Après le scandale qui a provoqué la chute de Thierry Lepaon et de l’équipe en place (travaux dispendieux dans son appartement de fonction et dans son bureau, primes contestables perçues avant de prendre ses fonctions de numéro un), le CCN a « acté à l’unanimité les mesures adoptées par la commission exécutive de la cgt, le 7 janvier dernier, visant à renforcer les procédures financières de la confédération, et le recrutement d’un directeur ou d’une directrice de l’administration confédérale ».
la saga en cours n’est pas sans rappeler celle de la succession de bernard thibault, au cours du printemps 2012. dans les rôles phares, nadine Prigent, agnès naton et éric aubin, tous écartés.
Les candidatures font défaut
Reste à savoir quel professionnel et connaisseur de la maison briguerait un poste aussi exposé. Discrètement approchés, plusieurs trésoriers et anciens trésoriers de structures internes ayant le profil ont déjà décliné la proposition de poste, conscient qu’il ne sera pas simple de composer avec les sept membres de la commission financière et de contrôle. L’éviction sans état d’âme, début décembre, d’Éric Lafont, le trésorier qui avait validé les dépenses somptuaires en cause, ne les rassure pas.
Alors qu’elle s’enlise ainsi dans la crise, la CGT tente de préserver sa capacité à mobiliser ses troupes et insiste sur « la nécessité et l’urgence de prendre des initiatives pour favoriser l’intervention des salariés, des retraités et des privés d’emploi afin de rompre avec les politiques libérales qui font reculer la société ».
La loi Macron en ligne de mire
Sa première cible est le projet de loi Macron dont l’examen débutera à l’Assemblée nationale le 26 janvier. En réalité, la première confédération de France est muette depuis deux mois, tétanisée. Pire, la désorganisation serait telle que des délégations chargées de négocier les accords interprofessionnels seraient constituées sans mandat.

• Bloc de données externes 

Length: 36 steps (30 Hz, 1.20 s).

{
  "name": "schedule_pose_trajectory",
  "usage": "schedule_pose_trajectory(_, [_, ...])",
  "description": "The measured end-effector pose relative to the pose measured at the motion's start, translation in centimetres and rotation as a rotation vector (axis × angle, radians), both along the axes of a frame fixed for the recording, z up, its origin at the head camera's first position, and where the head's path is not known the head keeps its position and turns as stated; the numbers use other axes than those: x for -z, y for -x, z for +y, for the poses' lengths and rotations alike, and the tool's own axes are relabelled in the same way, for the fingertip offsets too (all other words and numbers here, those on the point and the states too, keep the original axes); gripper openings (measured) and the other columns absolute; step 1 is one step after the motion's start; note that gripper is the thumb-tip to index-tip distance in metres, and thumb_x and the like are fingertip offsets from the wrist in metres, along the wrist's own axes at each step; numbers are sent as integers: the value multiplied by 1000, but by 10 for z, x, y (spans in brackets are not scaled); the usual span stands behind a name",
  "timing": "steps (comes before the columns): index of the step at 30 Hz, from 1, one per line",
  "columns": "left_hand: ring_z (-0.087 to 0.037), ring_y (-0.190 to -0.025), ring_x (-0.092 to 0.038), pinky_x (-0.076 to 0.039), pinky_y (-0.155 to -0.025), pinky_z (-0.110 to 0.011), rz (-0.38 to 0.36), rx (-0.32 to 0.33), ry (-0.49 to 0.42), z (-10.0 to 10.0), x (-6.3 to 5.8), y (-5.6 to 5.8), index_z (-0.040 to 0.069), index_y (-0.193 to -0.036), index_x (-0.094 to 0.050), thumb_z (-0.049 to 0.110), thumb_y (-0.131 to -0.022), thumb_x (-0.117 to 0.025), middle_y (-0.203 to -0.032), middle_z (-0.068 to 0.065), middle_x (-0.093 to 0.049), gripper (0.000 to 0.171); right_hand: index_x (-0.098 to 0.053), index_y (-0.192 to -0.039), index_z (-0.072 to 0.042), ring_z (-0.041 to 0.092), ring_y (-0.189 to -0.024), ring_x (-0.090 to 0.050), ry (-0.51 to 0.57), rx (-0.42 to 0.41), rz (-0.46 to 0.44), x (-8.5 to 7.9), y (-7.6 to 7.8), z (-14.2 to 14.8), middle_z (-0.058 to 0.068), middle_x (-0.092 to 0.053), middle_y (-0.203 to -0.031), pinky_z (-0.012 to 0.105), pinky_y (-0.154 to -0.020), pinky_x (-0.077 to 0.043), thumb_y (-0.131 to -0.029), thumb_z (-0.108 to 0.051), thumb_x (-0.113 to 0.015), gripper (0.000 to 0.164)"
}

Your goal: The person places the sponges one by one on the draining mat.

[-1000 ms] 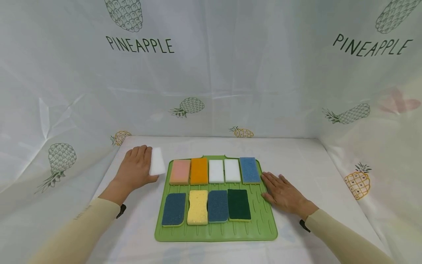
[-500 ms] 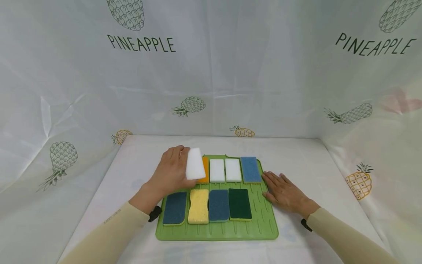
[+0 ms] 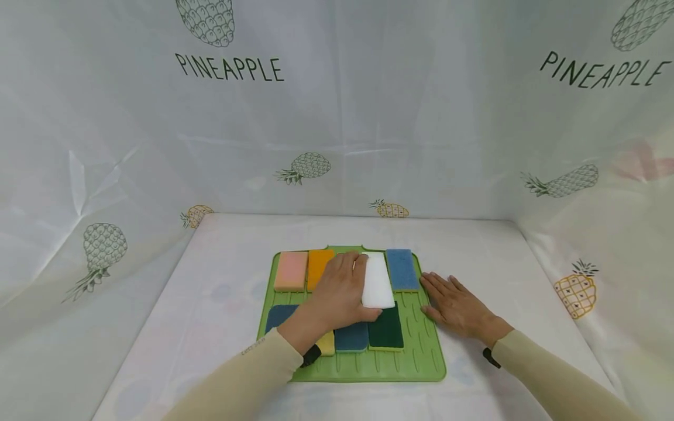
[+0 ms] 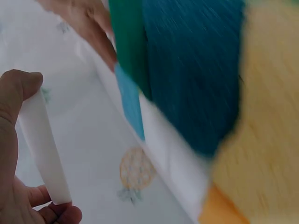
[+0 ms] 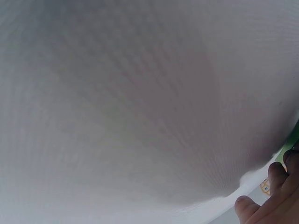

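Observation:
My left hand [image 3: 334, 298] pinches a white sponge [image 3: 377, 283] between thumb and fingers, over the right half of a green ridged mat [image 3: 421, 359]. In the left wrist view this white sponge [image 4: 44, 144] is held by its two ends, apart from the sponges on the mat. My right hand [image 3: 458, 307] lies flat with straight fingers at the mat's right edge, near a blue sponge [image 3: 402, 270]. Under the held sponge is a dark green scouring sponge [image 3: 385, 330]. My left hand and its sponge largely hide the white sponges in the back row.
A pink sponge [image 3: 291, 271] and an orange sponge [image 3: 318, 266] sit at the back left of the mat. In front are two dark blue sponges, one [image 3: 351, 338] beside a yellow sponge [image 3: 327, 345], partly covered by my left arm. A pineapple-print sheet [image 3: 337, 117] rises behind.
My left hand has carried the white sponge rightward, from the table left of the mat, past the pink and orange sponges to the mat's right half. My right hand has stayed in place.

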State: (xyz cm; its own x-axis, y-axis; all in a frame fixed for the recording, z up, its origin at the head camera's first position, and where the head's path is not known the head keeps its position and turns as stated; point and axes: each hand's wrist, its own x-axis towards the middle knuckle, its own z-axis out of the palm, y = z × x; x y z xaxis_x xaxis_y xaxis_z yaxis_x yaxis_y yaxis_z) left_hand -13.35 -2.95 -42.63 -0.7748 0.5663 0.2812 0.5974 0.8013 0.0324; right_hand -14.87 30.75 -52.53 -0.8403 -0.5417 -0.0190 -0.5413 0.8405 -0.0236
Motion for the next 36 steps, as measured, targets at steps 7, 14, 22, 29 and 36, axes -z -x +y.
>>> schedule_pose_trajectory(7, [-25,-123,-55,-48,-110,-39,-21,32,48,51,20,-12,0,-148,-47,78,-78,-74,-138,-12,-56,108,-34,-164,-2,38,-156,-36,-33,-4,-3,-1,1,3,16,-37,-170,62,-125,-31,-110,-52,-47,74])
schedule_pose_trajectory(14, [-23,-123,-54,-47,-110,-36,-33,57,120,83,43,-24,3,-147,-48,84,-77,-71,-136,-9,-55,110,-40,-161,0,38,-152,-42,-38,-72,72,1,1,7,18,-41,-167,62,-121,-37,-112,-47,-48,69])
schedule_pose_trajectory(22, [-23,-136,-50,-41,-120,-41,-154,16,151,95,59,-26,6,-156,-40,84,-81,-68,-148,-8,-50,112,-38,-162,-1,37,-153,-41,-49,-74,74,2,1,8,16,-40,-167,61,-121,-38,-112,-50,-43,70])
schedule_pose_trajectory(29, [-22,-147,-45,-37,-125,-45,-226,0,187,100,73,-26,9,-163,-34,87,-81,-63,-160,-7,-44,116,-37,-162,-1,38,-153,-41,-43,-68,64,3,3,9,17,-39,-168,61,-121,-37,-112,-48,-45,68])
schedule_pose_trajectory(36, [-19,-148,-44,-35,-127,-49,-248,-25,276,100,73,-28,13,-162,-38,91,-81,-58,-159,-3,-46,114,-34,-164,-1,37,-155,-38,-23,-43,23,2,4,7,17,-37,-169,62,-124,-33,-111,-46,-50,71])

Cela aurait été le cas de pour les représentants de l’organisation qui, mi-décembre, ont discuté et signé l’accord renouvelant le contrat de sécurisation professionnelle. Une signature contestée par une partie des troupes, bien que la direction assure avoir préalablement consulté ses structures internes. D’où la revendication qui court actuellement dans les rangs, relayée en particulier par la Fédération des travailleurs des industries du livre, du papier et de la communication: « les mandats doivent être impératifs pour les négociateurs et ils doivent intervenir selon les décisions de la CGT et en consultation permanente des syndicats », réclame cette composante qui compte 17000 cartes. Un premier test de cette exigence pourrait être fait dans le cadre de la difficile négociation sur la modernisation du dialogue social qui reprend ce jeudi au siège du Medef.
Bref, une aspiration à plus de démocratie, à moins de bureaucratie. Cet aspect de la contestation ambiante est omis par les dirigeants actuels. Un sujet qui attend leurs successeurs.